I’ve been in a friends with benefits situation with a girl for a month or two, I’ll call her Girl 1. It’s been fun but she made it clear she only wants to be friends with benefits and isn’t able to pursue a relationship, probably since she recently got out of one. I like being friends and hooking up and don’t particularly want a relationship with her either.

A few weeks ago I started going on dates with a girl I met on a dating app who I’ll call Girl 2. We’ve hung out about four times at this point and have hooked up to some degree each time. We haven’t gone as far sexually as I have with Girl 1, but the last couple times we hung out we’ve been getting more intimate since she spent the night with me and we’ve been holding hands as well. She’s also met several of my friends. We haven’t discussed becoming committed to each other or exclusive or officially being boyfriend and girlfriend, but I like her and I could see it happening in the near future.

As someone who has never been in a real relationship before, I’m unsure about what point in dating someone it becomes necessary or right to stop hooking up with other people. I’m thinking that it’s fine to keep hooking up with Girl 1 until Girl 2 and I decide to take it to the next level, but I can’t help but feel a little guilty and wonder if it’s wrong that I haven’t told either of them about one another.

Here are some options I’m considering:

\-Should I stop hooking up with Girl 1 now?

\-Should I just give Girl 1 a heads up that I’m been going on dates with another girl and that we may become exclusive in the future in which case we will have to stop hooking up?

\-Is it okay to just wait until Girl 2 and I have The Conversation and then at that point tell Girl 1 we should stop hooking up?

Let me know your thoughts, thank you!

4 comments
  1. > I’m unsure about what point in dating someone it becomes necessary or right to stop hooking up with other people.

    There are no hard rules about it. If you are fine with sleeping with two people at once, you should just be as responsible and respectful as possible. If you really are uncomfortable with sleeping with two people at once, tell Girl 1 that you’re dating someone and that the FWB arrangement will be put on hold. IMO, Girl 2 doesn’t need to know about Girl 1.

  2. If your relationship is progressing with Girl 2, you should ask yourself if you’re willing to face the consequences for when she finds out about Girl 1. It’s totally up to you since fair enough, you’re not in a committed relationship. But things like these can be a hit or miss, she may or may not mind. Personally, if I were being introduced to friends and being intimate without sex for the nth time, I’d get the idea that you’re starting to get serious and a fwb would be a shocker.

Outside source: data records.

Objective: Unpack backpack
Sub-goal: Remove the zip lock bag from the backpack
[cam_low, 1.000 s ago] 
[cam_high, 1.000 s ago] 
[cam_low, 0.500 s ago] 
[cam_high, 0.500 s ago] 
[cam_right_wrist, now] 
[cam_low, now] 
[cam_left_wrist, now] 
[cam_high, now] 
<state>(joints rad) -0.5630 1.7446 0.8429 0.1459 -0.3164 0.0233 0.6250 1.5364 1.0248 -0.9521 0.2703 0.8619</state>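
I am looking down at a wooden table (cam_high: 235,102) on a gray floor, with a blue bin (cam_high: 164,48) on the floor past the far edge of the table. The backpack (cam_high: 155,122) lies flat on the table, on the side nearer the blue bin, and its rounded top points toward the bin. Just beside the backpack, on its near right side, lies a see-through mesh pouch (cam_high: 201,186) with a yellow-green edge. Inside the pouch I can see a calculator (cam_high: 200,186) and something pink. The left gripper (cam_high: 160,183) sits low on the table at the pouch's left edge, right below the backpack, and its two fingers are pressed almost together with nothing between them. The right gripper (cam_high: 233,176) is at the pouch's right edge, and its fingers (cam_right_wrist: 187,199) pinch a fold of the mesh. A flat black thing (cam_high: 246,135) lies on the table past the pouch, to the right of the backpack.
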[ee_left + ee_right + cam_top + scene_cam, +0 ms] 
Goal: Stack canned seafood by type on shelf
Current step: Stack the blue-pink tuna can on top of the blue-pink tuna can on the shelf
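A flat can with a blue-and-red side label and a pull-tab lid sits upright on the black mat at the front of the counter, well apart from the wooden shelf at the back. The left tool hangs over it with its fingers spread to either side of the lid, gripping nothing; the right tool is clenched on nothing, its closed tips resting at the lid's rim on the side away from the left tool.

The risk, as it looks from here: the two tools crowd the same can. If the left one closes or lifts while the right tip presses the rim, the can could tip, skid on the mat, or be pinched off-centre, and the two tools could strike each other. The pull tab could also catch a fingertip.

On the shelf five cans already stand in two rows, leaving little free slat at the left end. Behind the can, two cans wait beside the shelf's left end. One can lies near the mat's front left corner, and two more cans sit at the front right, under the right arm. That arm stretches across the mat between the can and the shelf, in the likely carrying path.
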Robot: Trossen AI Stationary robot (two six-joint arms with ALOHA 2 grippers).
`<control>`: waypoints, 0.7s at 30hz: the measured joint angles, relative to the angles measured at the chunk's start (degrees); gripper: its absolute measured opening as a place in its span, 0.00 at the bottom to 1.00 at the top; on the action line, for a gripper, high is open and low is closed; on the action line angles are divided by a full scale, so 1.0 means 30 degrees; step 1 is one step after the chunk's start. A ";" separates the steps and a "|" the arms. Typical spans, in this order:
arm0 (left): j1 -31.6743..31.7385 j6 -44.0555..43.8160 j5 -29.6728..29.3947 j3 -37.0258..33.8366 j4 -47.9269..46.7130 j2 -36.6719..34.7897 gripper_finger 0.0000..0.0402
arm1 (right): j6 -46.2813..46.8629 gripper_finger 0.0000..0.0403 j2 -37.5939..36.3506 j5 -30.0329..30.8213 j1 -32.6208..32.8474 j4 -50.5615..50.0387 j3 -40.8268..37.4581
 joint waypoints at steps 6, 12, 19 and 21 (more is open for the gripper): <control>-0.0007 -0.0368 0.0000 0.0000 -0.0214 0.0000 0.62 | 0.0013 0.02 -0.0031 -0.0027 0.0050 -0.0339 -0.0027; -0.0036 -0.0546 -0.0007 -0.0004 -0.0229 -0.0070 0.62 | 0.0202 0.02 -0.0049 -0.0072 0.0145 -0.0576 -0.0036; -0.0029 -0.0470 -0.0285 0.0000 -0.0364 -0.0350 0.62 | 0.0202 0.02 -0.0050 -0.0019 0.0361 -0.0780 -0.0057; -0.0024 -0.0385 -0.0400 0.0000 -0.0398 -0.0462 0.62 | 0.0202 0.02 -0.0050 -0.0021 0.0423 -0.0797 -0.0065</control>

  3. I think you should stop hooking up with girl 1. If things don’t work out with girl 2, then you can pick things up again with girl 1.

  4. If I was girl 2 and found out that you’ve been hooking up with someone else while (almost) hooking up with me and while I thought we were building towards something, I would dump you on the spot.

    Now, everyone is different and girl #2 may have different standards from mine, but are you willing to take this risk? I don’t think casual sex is worth potentially losing something potentially serious, but obviously this is your life, you decide what happens in it.